IF ANYONE CAN HELP ME PLEASE RESPOND ASAP.
:compute: :upset:


----------



## clintfan (Sep 4, 2003)

> I have tried the EZ-FLASH and the DOS BOOT WAY. The EZ-Flash tells me that the BIOS Version on the disk does not match the M/B bios.


Do NOT use EZFlash to update this BIOS!! For this mobo series, use AFUDOS. 

Complete instructions may be found here, in Asus P4P800/P4C800 Series: How to Update BIOS

Hope this helps,

-clintfan


----------



## clintfan (Sep 4, 2003)

> Has anyone installed a 160 gig. Western Digital Hard drive yet?
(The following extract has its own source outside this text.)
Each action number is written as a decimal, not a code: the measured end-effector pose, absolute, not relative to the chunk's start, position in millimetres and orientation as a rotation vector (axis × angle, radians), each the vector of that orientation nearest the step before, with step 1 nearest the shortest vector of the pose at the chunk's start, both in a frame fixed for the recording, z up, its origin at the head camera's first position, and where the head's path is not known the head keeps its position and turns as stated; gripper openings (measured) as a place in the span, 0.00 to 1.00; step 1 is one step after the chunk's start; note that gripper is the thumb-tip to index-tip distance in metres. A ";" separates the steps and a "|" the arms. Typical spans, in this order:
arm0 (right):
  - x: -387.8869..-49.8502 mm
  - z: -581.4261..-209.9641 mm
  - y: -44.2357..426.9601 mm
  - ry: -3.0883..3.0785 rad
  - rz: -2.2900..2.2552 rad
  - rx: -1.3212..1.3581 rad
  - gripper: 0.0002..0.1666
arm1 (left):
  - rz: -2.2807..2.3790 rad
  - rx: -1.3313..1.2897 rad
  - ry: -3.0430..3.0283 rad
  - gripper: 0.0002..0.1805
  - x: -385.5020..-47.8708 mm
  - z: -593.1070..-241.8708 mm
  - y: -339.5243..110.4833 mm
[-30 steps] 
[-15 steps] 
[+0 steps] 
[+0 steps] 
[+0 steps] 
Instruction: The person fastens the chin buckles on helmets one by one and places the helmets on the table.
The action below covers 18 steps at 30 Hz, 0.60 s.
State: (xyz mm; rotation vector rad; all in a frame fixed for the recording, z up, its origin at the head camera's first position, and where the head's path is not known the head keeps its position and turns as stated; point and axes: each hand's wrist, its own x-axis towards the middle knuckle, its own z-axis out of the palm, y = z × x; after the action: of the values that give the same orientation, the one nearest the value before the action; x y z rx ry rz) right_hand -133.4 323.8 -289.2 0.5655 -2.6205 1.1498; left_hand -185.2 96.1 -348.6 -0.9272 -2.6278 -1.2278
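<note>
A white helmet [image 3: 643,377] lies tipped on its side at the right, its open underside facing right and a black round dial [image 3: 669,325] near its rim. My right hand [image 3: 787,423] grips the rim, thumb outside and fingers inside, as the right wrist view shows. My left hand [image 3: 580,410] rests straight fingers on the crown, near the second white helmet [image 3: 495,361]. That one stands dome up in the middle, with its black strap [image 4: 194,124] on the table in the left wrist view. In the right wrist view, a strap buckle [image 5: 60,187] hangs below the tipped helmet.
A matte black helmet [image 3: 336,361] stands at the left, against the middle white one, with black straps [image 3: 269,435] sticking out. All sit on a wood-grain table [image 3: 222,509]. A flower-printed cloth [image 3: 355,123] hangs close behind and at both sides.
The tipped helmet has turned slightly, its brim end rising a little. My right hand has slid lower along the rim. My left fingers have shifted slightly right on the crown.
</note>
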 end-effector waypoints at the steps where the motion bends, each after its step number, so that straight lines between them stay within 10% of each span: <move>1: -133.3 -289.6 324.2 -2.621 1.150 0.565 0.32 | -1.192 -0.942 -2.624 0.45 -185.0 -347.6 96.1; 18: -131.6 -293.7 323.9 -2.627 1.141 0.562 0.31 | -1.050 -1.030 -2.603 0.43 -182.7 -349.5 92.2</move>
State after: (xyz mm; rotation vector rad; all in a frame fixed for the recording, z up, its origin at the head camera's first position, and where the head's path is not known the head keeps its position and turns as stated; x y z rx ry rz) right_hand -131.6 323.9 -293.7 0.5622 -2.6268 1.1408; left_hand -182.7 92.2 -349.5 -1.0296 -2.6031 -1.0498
I am having a HE11 of a time getting a P4C800 ASUS M/B to recognize my new H/D. I have even installed the PCI Card that came with the H/D,,,


What PCI card? You should not need any such add-ons to attach to the P4C800. What is the drive model number?

-clintfan


----------



## T&N (Oct 9, 2003)

I have tried the EZ-FLASH and the DOS BOOT WAY. This came from my original post. When I try the DOS way it gives me a strange reply. This reply is just basically telling me the same thing that I type in. It does not go through the update steps like it should. I printed out the instructions about the AFUDOS and put the switches in exactly like it told me to do. That is what made me try the EZ-FLASH.

The Hard drive is a Western Digital S/N WD1600JB-00DUA3 0 
The PCI CARD ( IDE 1 AND 2) came with the Hard Drive and is to be used with the hard drive because of the size that it is. Western Digital HAS SOFTWARE on their site to partition and set up the hard drive. 

Have you installed one of these hard drives on one of these motherboards? 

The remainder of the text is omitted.